LA TEMPERAZIONE
La temperazione sfrutta l'aria esterna e le basse temperature presenti nell'ambiente circostante le abitazioni per raffrescare gli
ambienti in modo naturale, ad esempio: la bassa temperatura notturna presente all'esterno delle abitazioni, la temperatura
relativamente stabile del sottosuolo, e l'energia presente nell'aria estratta dal sottosuolo.

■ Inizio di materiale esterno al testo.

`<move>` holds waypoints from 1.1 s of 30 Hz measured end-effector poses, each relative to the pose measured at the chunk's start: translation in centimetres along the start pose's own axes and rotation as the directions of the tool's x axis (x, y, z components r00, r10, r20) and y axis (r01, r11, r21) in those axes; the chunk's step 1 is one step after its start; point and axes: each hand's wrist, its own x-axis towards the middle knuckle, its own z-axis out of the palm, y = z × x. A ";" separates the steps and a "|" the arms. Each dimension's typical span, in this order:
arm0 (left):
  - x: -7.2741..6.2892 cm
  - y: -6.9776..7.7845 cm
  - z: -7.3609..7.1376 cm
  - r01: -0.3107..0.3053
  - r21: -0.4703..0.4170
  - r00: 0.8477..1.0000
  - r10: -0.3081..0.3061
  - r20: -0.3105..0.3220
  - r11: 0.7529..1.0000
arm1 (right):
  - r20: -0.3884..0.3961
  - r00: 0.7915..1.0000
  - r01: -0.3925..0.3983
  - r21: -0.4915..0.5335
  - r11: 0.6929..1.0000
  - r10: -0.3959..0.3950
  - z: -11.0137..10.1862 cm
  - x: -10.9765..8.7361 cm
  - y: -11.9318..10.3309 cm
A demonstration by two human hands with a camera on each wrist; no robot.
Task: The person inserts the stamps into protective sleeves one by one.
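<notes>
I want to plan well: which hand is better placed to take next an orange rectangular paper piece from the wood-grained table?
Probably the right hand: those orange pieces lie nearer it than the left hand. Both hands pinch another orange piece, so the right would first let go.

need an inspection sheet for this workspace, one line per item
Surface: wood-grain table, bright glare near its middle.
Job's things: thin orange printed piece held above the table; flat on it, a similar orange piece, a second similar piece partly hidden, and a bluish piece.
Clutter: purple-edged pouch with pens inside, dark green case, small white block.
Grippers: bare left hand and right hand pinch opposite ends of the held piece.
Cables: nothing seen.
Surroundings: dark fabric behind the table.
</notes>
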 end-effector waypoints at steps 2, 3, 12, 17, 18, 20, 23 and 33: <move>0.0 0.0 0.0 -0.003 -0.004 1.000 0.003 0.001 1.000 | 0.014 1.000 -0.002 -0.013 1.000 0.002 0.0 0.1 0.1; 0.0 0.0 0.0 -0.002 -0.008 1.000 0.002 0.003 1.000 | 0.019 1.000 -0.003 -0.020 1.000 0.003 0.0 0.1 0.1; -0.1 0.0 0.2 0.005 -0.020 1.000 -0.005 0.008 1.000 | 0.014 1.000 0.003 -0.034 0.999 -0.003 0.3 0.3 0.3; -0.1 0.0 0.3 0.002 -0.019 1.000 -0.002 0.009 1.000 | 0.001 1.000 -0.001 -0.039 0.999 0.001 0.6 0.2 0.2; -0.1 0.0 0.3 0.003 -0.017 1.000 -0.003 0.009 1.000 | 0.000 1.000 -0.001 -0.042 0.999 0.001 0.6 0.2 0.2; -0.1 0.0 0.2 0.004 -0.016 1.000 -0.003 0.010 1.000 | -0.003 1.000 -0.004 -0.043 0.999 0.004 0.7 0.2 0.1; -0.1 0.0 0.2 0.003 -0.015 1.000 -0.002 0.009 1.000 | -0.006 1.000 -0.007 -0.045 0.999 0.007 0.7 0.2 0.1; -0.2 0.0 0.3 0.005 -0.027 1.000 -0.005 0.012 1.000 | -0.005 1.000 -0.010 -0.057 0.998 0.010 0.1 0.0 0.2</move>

La gestione del raffrescamento permette di ottimizzare i consumi, privilegiando una climatizzazione leggera ma continua rispetto
a forme di raffrescamento intermittenti che risultano più dispendiose in termini di consumo energetico e spesso meno confortevoli
per gli occupanti.
TEMPERAZIONE NOTTURNA
Il sistema prevede una estrazione specifica ed un ingresso aria supplementare nelle camere. Grazie all'utilizzo di una valvola di
compensazione con funzione di immissione d'aria supplementare, l'avviamento (comandato o automatico) si effettua con un
comando unico che controlla l'estrazione ed elimina i fastidi legati all'apertura delle finestre (ingresso di insetti, percezione di
rumori, inquinamento). La temperazione notturna permette di abbassare la temperatura da 1° a 3°C e di ottenere una velocità
di passaggio aria di circa 0,10m/s che corrisponde ad una percezione pari a 2°C
TEMPERAZIONE GEOTERMICA
La temperazione geotermica sfrutta, nel periodo estivo, la temperatura relativamente stabile del sottosuolo compresa fra i 12° e
15°C a 1,5 mt di profondità, per raffrescare l'aria nuova di ventilazione. L'aria esterna circola in un percorso interrato prima di
essere distribuita nell'abitazione per mezzo di un impianto VMC a doppio flusso. Le necessità igieniche dell'aria immessa e
l'ottimizzazione delle rese impongono la realizzazione della rete tubiera interrata con canalizzazioni rigide e l'integrazione di un
by-pass per ripresa d'aria direttamente dall'esterno. Questo permette di ottenere numerosi vantaggi: flitraggio dell'aria, recupero
del calore nella stagione invernale, diffusione d'aria ben ripartita, unite ad un raffrescamento estivo ed un preriscaldamento
invernale. La temperazione geotermica permette di abbassare la temperatura dell'aria immessa da 5° a 10°C. (Fig.1)
TEMPERAZIONE REVERSIBILE O MECCANICA
La temperazione reversibile sfrutta l'energia contenuta nell'aria estratta dall'alloggio (50%) e, con l'aiuto di un compressore
(energia elettrica 50%), raffresca l'aria nuova di ventilazione immessa. L'integrazione della pompa di calore alla VMC doppioflusso
permette di ottenere ulteriori vantaggi e il filtraggio dell'aria permette un raffrescamento attivo nell'abitazione. La temperazione
reversibile permette di abbassare la temperatura dell'aria immessa da 10° a 15°C e di deumidificare l'ambiente da 10 a
15% Ur (umidità relativa), ottenendo così un abbassamento della temperatura percepita di 2°C.